Paramount's 'Blue's Big City Adventure' based on 'Blue's Clues' series – Detroit Free Press

Nov 20, 2022 by The Beat Maker - 0 Comments

Warren native Matt Stawski went from filming local rock bands to directing a major feature film based on a classic children’s TV series.
Stawski is the director behind Paramount Plus’s live-action animated film “Blue’s Big City Adventure,” released on the streaming service Friday. It’s based on the Nickelodeon series “Blue’s Clues & You!,” a revival of the 1990s show “Blue’s Clues,” featuring a courageous animated dog and its owner pursuing clues and solving problems. The film centers around the host of “Blue’s Clues & You!,” Josh, played by Joshua Dela Cruz, visiting New York for an audition.
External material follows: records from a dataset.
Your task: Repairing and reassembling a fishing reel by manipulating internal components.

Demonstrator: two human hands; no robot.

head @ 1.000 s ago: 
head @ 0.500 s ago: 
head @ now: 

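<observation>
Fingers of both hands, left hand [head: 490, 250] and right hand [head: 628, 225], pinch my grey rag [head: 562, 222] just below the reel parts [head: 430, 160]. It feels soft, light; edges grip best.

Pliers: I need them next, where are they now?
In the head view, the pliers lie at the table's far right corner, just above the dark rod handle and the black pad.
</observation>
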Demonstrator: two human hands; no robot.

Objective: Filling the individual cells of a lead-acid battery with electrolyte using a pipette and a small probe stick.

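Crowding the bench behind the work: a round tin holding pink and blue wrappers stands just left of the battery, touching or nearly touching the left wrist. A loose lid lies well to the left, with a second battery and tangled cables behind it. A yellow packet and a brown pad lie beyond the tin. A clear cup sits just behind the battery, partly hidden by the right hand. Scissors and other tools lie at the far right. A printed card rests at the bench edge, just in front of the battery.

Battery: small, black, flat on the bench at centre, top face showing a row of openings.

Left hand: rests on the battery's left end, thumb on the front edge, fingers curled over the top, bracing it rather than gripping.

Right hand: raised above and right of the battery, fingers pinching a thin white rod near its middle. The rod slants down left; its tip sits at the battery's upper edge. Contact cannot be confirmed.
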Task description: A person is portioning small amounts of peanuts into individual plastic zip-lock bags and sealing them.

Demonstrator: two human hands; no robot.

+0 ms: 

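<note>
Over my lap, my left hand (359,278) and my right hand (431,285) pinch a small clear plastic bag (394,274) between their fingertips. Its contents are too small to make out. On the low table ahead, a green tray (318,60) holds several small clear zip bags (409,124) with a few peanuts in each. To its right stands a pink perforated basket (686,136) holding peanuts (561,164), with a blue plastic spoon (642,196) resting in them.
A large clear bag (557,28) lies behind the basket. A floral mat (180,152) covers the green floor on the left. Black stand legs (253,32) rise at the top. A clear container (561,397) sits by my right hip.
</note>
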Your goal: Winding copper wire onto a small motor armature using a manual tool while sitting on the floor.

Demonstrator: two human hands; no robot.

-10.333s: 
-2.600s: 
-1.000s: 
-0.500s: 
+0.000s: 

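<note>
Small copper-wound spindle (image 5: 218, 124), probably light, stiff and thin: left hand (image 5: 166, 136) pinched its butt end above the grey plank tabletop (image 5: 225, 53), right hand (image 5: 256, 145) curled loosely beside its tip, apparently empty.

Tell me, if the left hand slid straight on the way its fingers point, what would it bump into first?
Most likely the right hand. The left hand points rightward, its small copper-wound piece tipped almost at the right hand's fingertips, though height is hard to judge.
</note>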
Tagging along is Blue and a few more familiar faces.
Original “Blue’s Clues” host Steve Burns appears in the film for a nostalgic touch.
This is Stawski’s first-ever feature film, which just so happens is also a musical. He has a thing for musicals.
Q: Tell us how you got into the business of filmmaking.
A: Oh, man, I actually went to Cousino High School in Warren, and they have a radio-TV station. My friends and I were able to borrow their gear all the time and we just started shooting local bands around Detroit.
From there, I kept doing music videos and started building a reel. While I was going to Columbia College for directing, I started booking jobs for companies out here in California, doing hip-hop videos and motion graphics. Before I knew it, right when I graduated, I moved out to LA and had a job doing music videos. Sixteen years of music videos, and that took me straight into features, where I am now.
Q: What’s been some of your best work or sets that you’ve been on? I hear you’ve done work for Train, CeeLo Green and worked on sets for Nickelodeon.
A: One of the more well-known videos that I’m really proud of is the CeeLo Green, “Forget You” video. That was really fun because he wrote a sort of Motown song. Obviously, my whole life, I’ve been inspired by Motown. We went down to Hitsville USA, and we just went to all the spots on West Grand and really soaked in the history of Motown. I was able to sort of tap into some of that Motown doo-wop style in that CeeLo video.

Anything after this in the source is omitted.